Not Just Change the Labels, Learn the Features: Watermarking Deep Neural Networks with Multi-View Data

Yuxuan Li,Sarthak Kumar Maharana,Yunhui Guo
2024-07-19
Abstract:With the increasing prevalence of Machine Learning as a Service (MLaaS) platforms, there is a growing focus on deep neural network (DNN) watermarking techniques. These methods are used to facilitate the verification of ownership for a target DNN model to protect intellectual property. One of the most widely employed watermarking techniques involves embedding a trigger set into the source model. Unfortunately, existing methodologies based on trigger sets are still susceptible to functionality-stealing attacks, potentially enabling adversaries to steal the functionality of the source model without a reliable means of verifying ownership. In this paper, we first introduce a novel perspective on trigger set-based watermarking methods from a feature learning perspective. Specifically, we demonstrate that by selecting data exhibiting multiple features, also referred to as \emph{multi-view data}, it becomes feasible to effectively defend functionality stealing attacks. Based on this perspective, we introduce a novel watermarking technique based on Multi-view dATa, called MAT, for efficiently embedding watermarks within DNNs. This approach involves constructing a trigger set with multi-view data and incorporating a simple feature-based regularization method for training the source model. We validate our method across various benchmarks and demonstrate its efficacy in defending against model extraction attacks, surpassing relevant baselines by a significant margin. The code is available at: \href{<a class="link-external link-https" href="https://github.com/liyuxuan-github/MAT" rel="external noopener nofollow">this https URL</a>}{<a class="link-external link-https" href="https://github.com/liyuxuan-github/MAT" rel="external noopener nofollow">this https URL</a>}.
Cryptography and Security,Computer Vision and Pattern Recognition,Machine Learning
What problem does this paper attempt to address?

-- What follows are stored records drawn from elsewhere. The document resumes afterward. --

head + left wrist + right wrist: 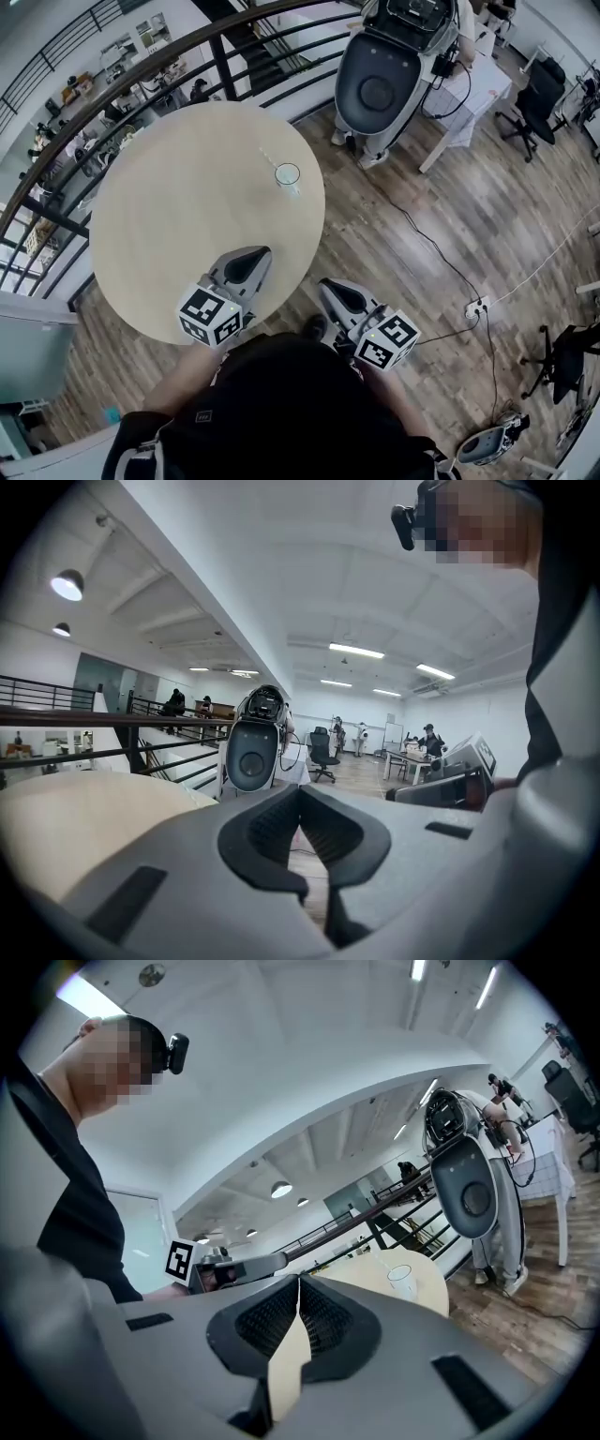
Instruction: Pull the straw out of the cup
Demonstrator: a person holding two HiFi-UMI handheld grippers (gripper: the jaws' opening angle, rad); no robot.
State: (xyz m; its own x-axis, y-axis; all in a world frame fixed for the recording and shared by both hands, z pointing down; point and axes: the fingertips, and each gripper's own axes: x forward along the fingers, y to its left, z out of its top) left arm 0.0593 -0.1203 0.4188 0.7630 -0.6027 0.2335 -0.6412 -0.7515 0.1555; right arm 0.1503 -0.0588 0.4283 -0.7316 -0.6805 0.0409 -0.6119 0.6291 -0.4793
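Note:
A clear cup [287, 175] stands on the far right part of the round light-wood table [178, 216]. A thin pale straw [268, 155] leans out of it to the upper left. My left gripper [260, 254] hovers over the table's near edge, shut and empty, well short of the cup. My right gripper [327, 285] is off the table's right rim, above the wooden floor, also shut with nothing in it. In the right gripper view the cup [401, 1281] shows small, ahead and to the right of the shut gripper [298, 1283]. The left gripper view shows its shut gripper [300, 794] and the table [84, 817], no cup.
A tall white machine with a dark round face [380, 80] stands beyond the table, beside a white desk [473, 89] and an office chair [539, 103]. A dark railing [141, 84] curves round the table's far side. A cable and power strip [476, 307] lie on the floor at right.

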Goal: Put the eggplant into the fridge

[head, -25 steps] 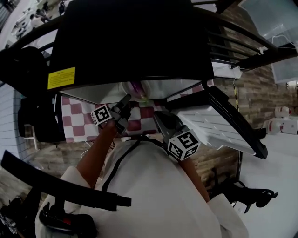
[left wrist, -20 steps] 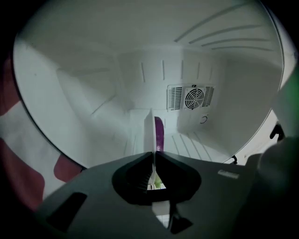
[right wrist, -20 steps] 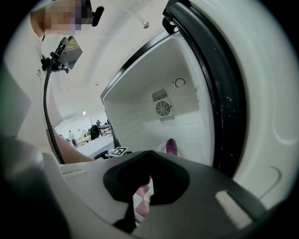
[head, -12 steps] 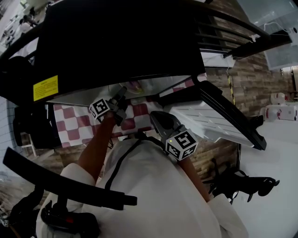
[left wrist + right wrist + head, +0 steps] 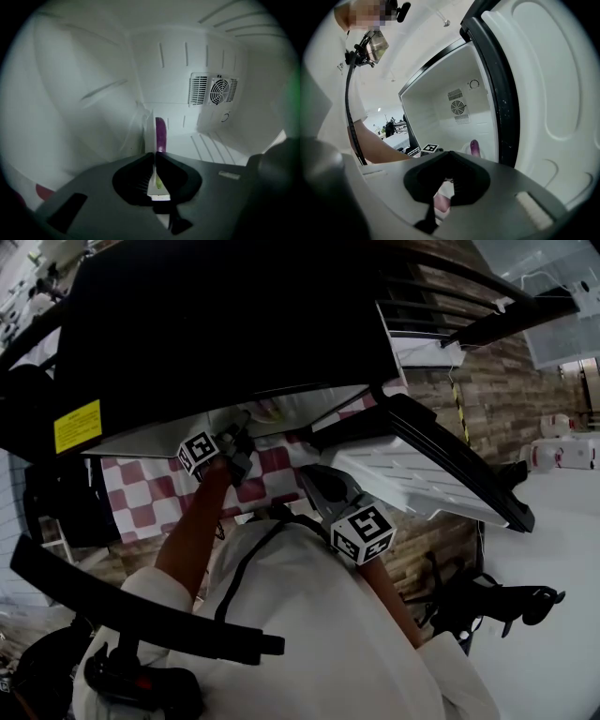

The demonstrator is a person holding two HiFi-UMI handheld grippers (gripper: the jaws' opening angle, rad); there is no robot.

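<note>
Inside the fridge, the eggplant juts from the left gripper.

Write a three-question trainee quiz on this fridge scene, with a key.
1. True or false: the fridge has its door open.
2. Which gripper holds the eggplant? A left; B right; C neither.
3. Fill in: on the fridge's back wall sits a round ___.

Key:
1. True.
2. A: the left gripper is shut on it, inside the fridge.
3. Fan.
</note>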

The problem this paper attempts to address is: How to effectively protect the intellectual property of deep neural network (DNN) models in Machine Learning as a Service (MLaaS) platforms and prevent functionality-stealing attacks. Specifically, existing watermarking techniques based on trigger sets can be used to verify model ownership, but they are still easily removed under functionality-stealing attacks. Therefore, this paper proposes a new watermarking method based on multi-view data to improve the robustness of model watermarks under functionality-stealing attacks. ### Main Issues: 1. **Defense against functionality-stealing attacks**: Existing trigger set-based watermarking methods are easily removed under functionality-stealing attacks, making it impossible to effectively verify model ownership. 2. **Improving watermark robustness**: A new method is needed to enhance the robustness of watermarks so that they can reliably identify model ownership even under functionality-stealing attacks. ### Solution: 1. **Introduction of multi-view data**: By selecting data with multiple features (multi-view data), it becomes difficult for attackers to remove the watermark during functionality-stealing. 2. **Feature regularization loss**: Introducing feature regularization loss during training encourages the model to learn multi-view features in the specific trigger set, thereby improving the robustness of the watermark. ### Specific Method: - **Selection of multi-view data**: Using logit margin loss to select samples with multi-view features as the trigger set. - **Feature regularization**: Minimizing feature regularization loss to make the features of trigger set samples closer to the modified label class center. ### Experimental Results: - **Experiments on CIFAR-10, CIFAR-100, and ImageNet datasets**: The results show that the proposed MAT method outperforms baseline methods under both soft label and hard label model extraction attacks. Especially under hard label model extraction attacks, MAT still maintains high trigger set accuracy. ### Summary: This paper proposes a novel watermarking method (MAT) based on multi-view data, which effectively improves the ability to verify the ownership of deep neural networks under functionality-stealing attacks, addressing the issue of existing methods being easily removed under such attacks.